Starting with the first line of the material, reproduce exactly each line up to and including the one that contains "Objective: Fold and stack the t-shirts", leaving out every picture.

-- The data --
......

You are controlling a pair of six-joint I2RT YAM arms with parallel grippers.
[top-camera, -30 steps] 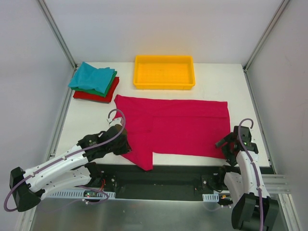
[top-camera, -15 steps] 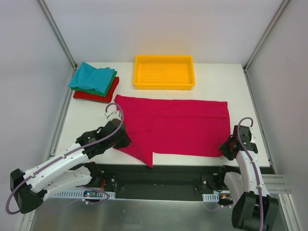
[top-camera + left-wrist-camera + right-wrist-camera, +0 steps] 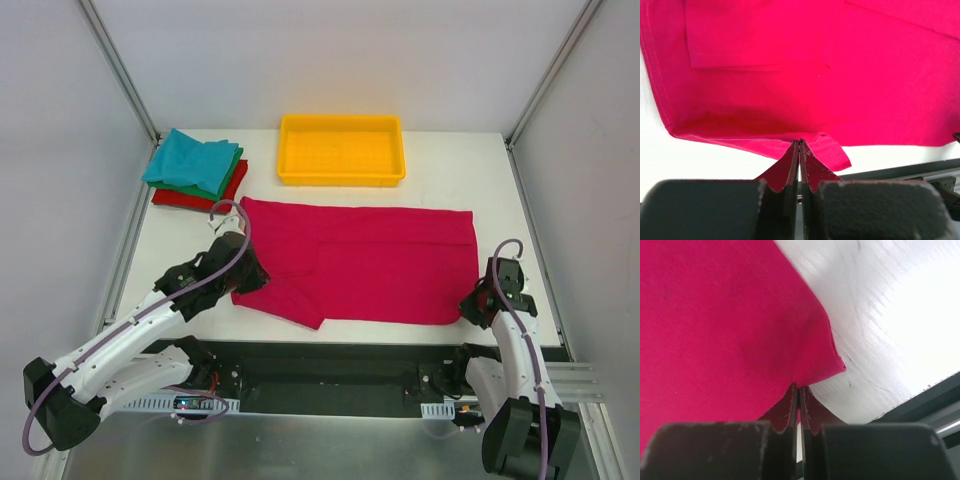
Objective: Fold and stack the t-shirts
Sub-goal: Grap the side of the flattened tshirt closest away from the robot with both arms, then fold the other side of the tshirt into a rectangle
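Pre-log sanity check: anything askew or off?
Only this: teal tee sits skewed on the green tee and red tee, edges misaligned. The pink tee is pinched at its near corners by left gripper and right gripper.

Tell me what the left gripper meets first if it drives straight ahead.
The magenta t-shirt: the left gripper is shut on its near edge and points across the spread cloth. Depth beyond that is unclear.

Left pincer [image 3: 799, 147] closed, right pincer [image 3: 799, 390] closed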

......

-- Answer space --
You are controlling a pair of six-joint I2RT YAM arms with parallel grippers.
[top-camera, -30 steps] 
[top-camera, -15 steps] 
[top-camera + left-wrist-camera + right-wrist-camera, +0 steps] 
Objective: Fold and stack the t-shirts

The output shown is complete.